There. I said it. I miss having meetings. Those of you who’ve known me for a while understand the hilarity of that statement, though. I used to hate meetings and would lament their apparentl uselessness to anyone who’d listen. I saw meetings as a wasted of time because, really, you rarely end a meeting with a new deliverable. The actual “work” doesn’t begin until everyone returns to their desks and re-enters the “head’s down” phase of the work cycle.
Then again, I’ve also come to see the other side of things – for the past several months I’ve existed in a strange world where no meetings exist. I’ve been a consultant for quite a while and now that I’m working almost exclusively by myself, having an actual meeting just about never happens.
I’ve realized lately, though, just how much more productive I can be when my days and weeks are interspersed with the occasional meeting. I’m not talking about the 3-hour lectures we all see on movies like Office Space, I mean real collaborative meetings between cross-functional teams.

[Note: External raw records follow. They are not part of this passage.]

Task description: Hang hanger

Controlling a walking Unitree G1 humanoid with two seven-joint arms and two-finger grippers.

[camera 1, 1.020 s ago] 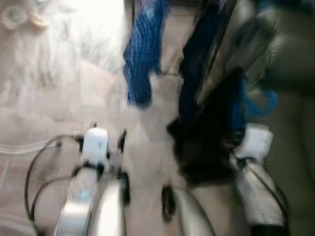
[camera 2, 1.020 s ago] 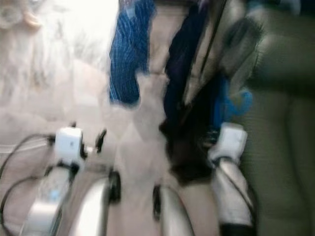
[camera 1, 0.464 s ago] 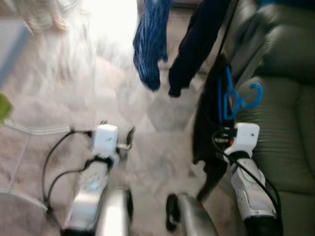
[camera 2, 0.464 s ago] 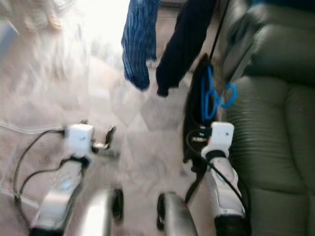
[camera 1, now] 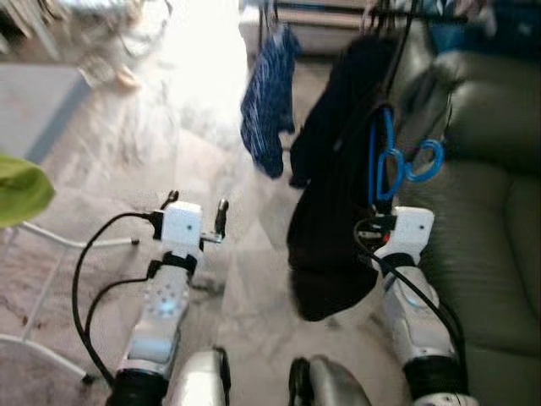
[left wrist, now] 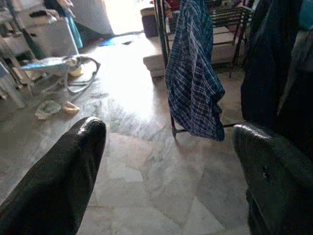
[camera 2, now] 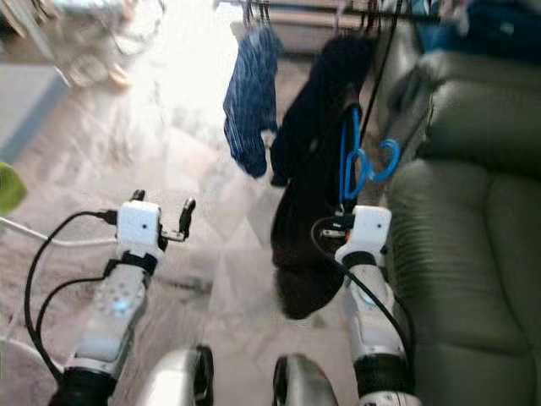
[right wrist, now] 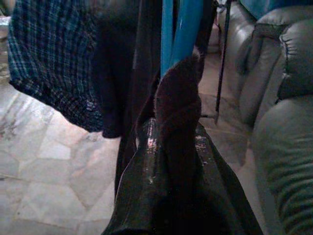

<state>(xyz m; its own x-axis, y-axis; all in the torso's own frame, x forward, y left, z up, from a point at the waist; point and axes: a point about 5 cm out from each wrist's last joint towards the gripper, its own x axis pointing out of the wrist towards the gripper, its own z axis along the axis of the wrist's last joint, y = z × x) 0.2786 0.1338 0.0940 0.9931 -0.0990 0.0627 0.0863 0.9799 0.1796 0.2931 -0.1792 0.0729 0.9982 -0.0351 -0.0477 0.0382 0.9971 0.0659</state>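
Right claw [camera 1: 379, 222] clamped on blue hanger [camera 1: 382, 165] with dark garment [camera 1: 330, 220], now raised closer below the rack rail [camera 2: 338, 12] than a second ago, so hooking is near; left claw [left wrist: 166, 161] wide, idle.

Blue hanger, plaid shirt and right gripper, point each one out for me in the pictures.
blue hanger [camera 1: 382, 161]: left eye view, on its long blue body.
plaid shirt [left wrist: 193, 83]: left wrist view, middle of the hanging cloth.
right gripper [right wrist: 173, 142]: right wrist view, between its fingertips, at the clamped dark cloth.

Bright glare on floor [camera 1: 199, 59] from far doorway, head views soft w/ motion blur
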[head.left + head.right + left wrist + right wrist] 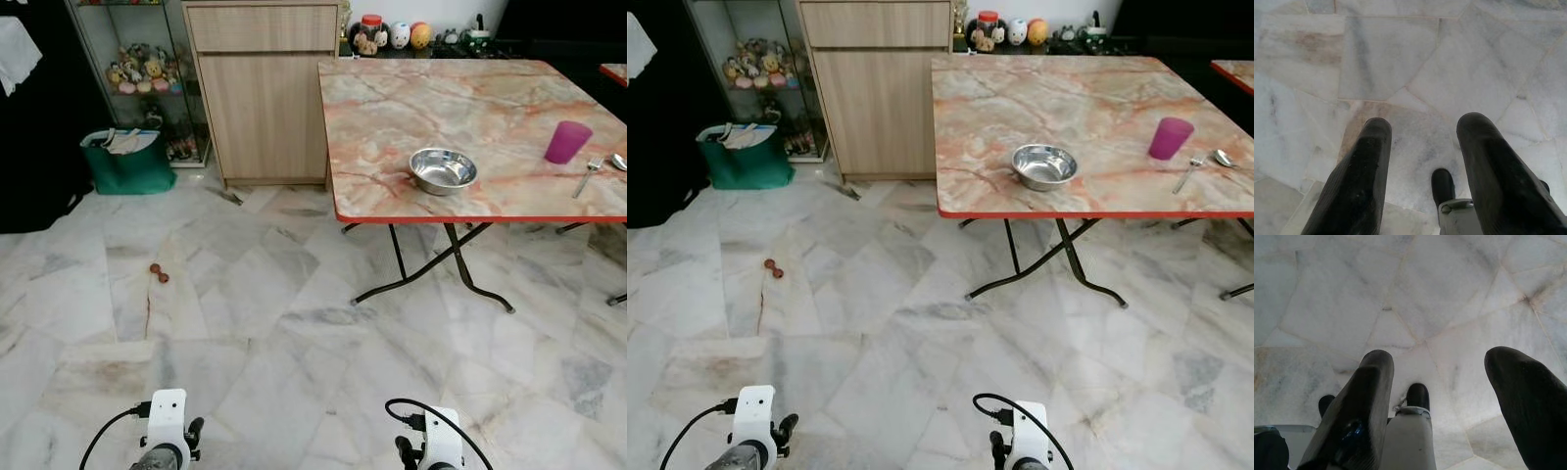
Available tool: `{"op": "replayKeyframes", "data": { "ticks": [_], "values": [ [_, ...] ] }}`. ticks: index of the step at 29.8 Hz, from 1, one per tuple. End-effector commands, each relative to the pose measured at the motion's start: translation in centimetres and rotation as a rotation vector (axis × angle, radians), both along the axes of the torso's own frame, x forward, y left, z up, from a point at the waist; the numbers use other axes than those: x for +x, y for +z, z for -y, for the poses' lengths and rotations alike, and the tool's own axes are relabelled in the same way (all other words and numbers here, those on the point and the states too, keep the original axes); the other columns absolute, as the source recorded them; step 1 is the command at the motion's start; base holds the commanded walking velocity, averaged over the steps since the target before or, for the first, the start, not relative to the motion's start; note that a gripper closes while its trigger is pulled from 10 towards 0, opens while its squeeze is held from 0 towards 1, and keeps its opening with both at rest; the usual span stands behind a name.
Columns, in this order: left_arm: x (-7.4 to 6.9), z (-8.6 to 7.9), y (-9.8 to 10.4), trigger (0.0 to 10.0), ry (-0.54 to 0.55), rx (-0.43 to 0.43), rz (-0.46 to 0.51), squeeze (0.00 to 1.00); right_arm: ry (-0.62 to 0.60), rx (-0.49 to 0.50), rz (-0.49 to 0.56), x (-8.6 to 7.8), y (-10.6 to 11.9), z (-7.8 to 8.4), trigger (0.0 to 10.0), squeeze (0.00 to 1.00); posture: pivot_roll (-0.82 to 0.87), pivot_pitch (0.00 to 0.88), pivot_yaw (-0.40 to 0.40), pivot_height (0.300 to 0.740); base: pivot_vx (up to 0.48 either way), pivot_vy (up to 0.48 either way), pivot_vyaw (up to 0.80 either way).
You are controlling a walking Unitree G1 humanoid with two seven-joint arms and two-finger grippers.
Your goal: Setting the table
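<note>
My left gripper (1422, 147) hangs over the marble floor (274, 323) with its fingers spread, holding nothing; my right gripper (1437, 377) hangs the same way, also spread and empty. In the upper right of the head view I see the folding table (411, 108), with a steel bowl (443, 170) near its front edge, a purple cup (567, 142) to the bowl's right, and a fork (588, 176) and spoon (619, 162) at the far right edge.

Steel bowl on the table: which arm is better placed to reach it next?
The right, probably. The steel bowl sits near the table's front edge, ahead and to the robot's right. Both the right gripper and left gripper hang low, fingers open, empty.
</note>
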State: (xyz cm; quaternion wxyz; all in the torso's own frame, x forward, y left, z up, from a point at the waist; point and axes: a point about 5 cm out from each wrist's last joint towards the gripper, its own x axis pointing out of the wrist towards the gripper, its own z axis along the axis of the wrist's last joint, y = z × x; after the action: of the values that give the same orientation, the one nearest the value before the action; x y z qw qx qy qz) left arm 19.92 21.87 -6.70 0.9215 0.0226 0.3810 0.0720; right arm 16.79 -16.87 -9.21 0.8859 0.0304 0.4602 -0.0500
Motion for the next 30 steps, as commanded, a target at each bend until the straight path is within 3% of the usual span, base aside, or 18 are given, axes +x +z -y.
{"op": "replayKeyframes", "data": {
  "ticks": [1,24,30],
  "values": [
    [-0.35,0.09,-0.25,10.0,0.004,-0.004,-0.018,0.0,0.004,0.0,-0.007,-0.2,-0.09,-0.01,10.0,0.0,-0.04,0.0,-0.029,0.74,0.3,0.0,0.0],
    [-0.24,0.15,-0.2,10.0,0.003,-0.004,-0.014,0.0,0.007,-0.001,-0.003,-0.11,-0.04,0.08,10.0,0.0,-0.04,0.0,-0.033,0.74,0.297,0.0,0.0],
    [-0.23,0.1,-0.17,10.0,0.002,0.001,-0.013,0.0,0.004,0.001,0.0,-0.06,-0.02,0.04,10.0,0.0,-0.04,0.0,-0.032,0.74,0.0,0.0,0.0]
  ]
}}
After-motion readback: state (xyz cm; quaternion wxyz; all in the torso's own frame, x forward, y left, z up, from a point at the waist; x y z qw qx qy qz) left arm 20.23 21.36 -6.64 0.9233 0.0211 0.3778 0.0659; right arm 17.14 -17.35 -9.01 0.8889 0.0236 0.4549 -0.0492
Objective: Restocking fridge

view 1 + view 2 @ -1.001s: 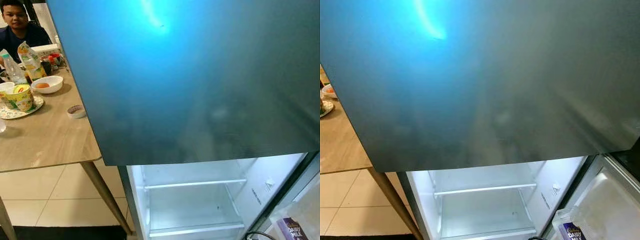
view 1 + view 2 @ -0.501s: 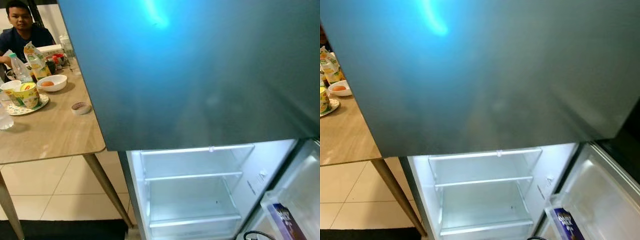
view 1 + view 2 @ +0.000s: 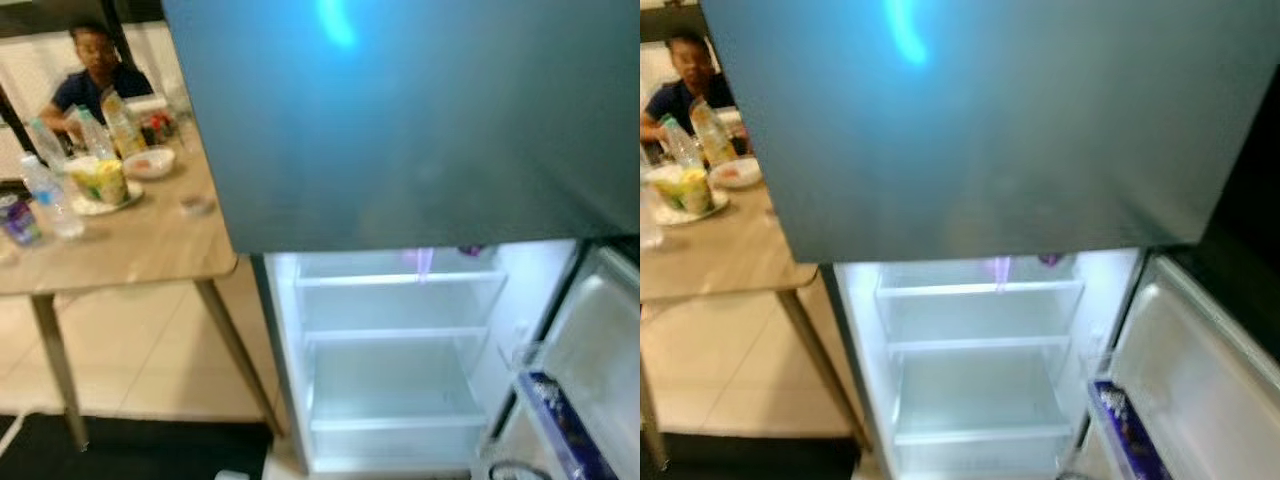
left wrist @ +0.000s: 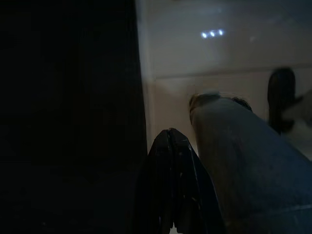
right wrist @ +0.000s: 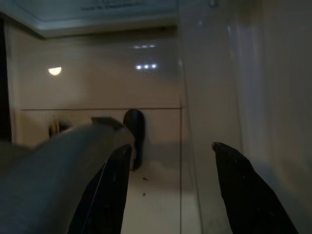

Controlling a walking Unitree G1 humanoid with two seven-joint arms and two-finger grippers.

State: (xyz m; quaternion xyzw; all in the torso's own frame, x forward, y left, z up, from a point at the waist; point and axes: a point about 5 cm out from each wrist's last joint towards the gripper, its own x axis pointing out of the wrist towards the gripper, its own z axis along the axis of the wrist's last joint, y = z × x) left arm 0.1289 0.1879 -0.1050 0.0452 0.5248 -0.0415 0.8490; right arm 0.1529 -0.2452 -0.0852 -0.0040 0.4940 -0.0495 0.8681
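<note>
Below the blue freezer door (image 3: 420, 120) we now see more of the lit fridge (image 3: 395, 360) — our view has pulled back; right hand (image 5: 168, 187) apart, left hand (image 4: 171, 183) together.

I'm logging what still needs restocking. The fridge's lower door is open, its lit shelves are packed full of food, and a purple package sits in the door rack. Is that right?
Not quite: the lit shelves are bare, not packed with food, as the left eye view shows. The rest holds: the fridge's lower door is open and a purple package sits in its rack.
</note>
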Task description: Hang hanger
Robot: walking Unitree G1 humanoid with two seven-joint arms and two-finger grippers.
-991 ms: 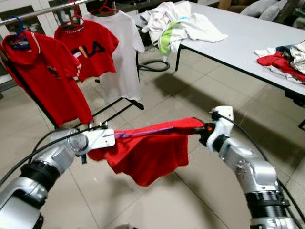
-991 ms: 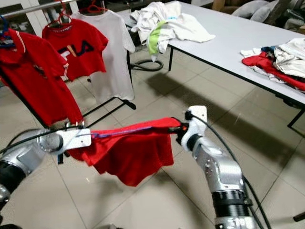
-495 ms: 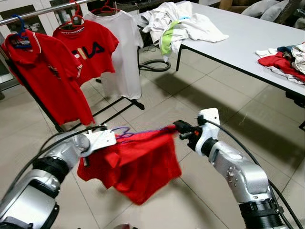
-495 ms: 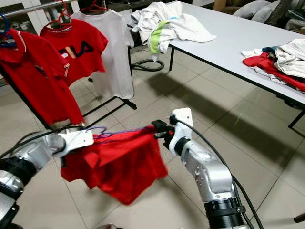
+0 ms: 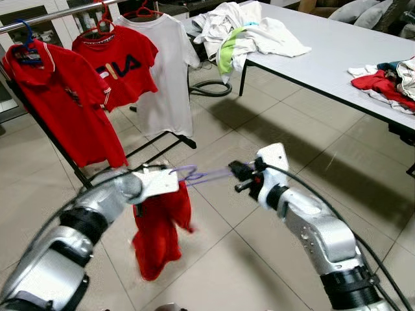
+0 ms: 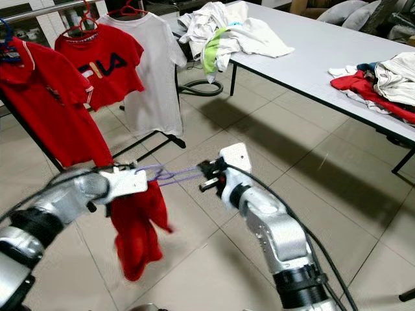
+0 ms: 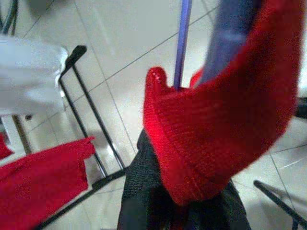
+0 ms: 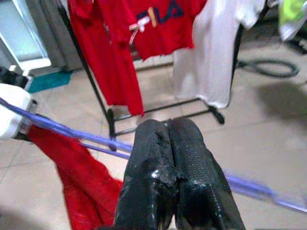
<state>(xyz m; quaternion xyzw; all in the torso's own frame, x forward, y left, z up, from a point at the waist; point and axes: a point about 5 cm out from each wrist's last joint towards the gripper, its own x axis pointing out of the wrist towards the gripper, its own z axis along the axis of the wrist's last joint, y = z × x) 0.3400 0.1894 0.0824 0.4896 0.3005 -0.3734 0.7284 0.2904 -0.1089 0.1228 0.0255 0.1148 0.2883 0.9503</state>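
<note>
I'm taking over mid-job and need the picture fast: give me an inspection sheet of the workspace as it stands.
Surface: pale tiled floor.
Job's things: thin purple hanger spans both grippers; red shirt hangs bunched at its left end; black clothes rack carries two red shirts and a white one.
Clutter: clothes heaps on grey table.
Grippers: left gripper shut on shirt collar; right gripper shut on hanger.
Cables: black lead along right arm; black hose coiled on floor.
Surroundings: nothing seen beyond white cabinets.

A pile of pale clothes (image 5: 249, 32) lies at the table's (image 5: 337, 52) near-left corner; red and white garments (image 5: 389, 78) sit at its right edge. A dark hose (image 5: 211, 87) coils on the tiled floor (image 5: 272, 129).
</note>
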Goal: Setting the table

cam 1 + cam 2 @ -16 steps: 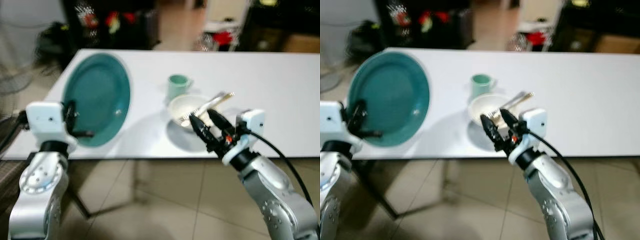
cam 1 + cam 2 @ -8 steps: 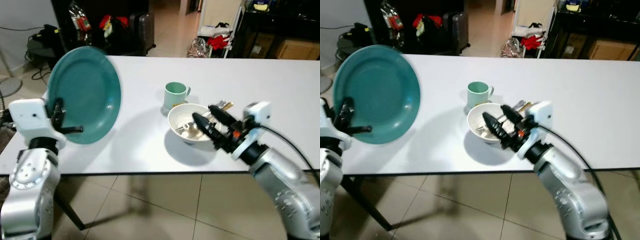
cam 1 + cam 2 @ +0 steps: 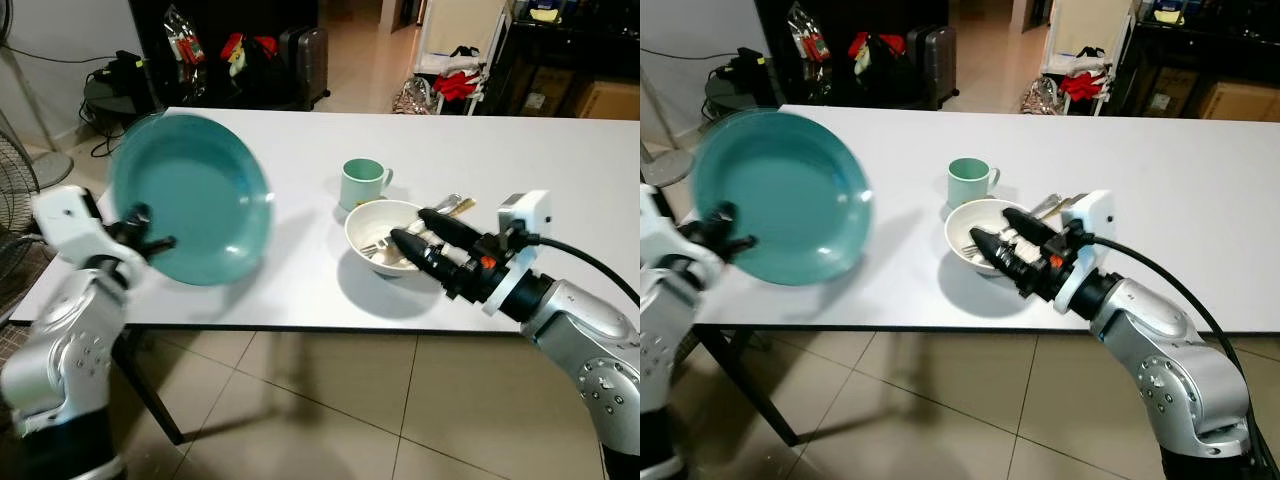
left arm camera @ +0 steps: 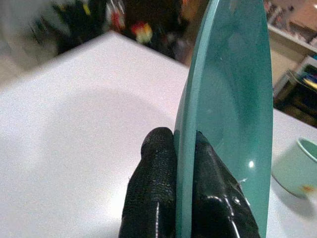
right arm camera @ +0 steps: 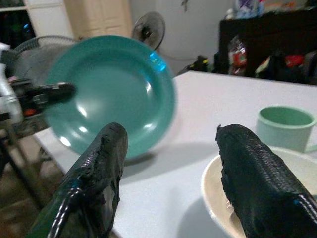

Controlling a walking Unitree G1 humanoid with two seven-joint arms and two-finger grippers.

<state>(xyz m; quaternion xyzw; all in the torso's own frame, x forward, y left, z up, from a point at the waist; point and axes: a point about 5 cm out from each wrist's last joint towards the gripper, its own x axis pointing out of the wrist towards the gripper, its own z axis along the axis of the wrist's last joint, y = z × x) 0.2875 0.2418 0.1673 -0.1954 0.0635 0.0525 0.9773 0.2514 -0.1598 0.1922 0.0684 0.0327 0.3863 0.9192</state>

Brainstorming sessions, check-ins, miniature social discourses – all of these meetings help to ignite creativity in any department and nurture the imaginative process.
If we all worked perfectly well on our own, why doesn’t every business allow their employees to work from home? Think of the money you could save on office space if everyone clocked in from a home office. All the same, though, you’d lose track of things very quickly. Joe wouldn’t know what Jill was working on. Saad wouldn’t inspire Ted’s new creative idea over the water cooler. Mary wouldn’t be able to bounce ideas off her co-workers before making a new project proposal.
As much as you might gain from limiting the useless meetings we all suffer through, you also gain from scheduling frequent productive meetings. A productive meeting doesn’t need to have a deliverable, the mere act of interfacing with your colleagues on a regular basis will reap huge rewards.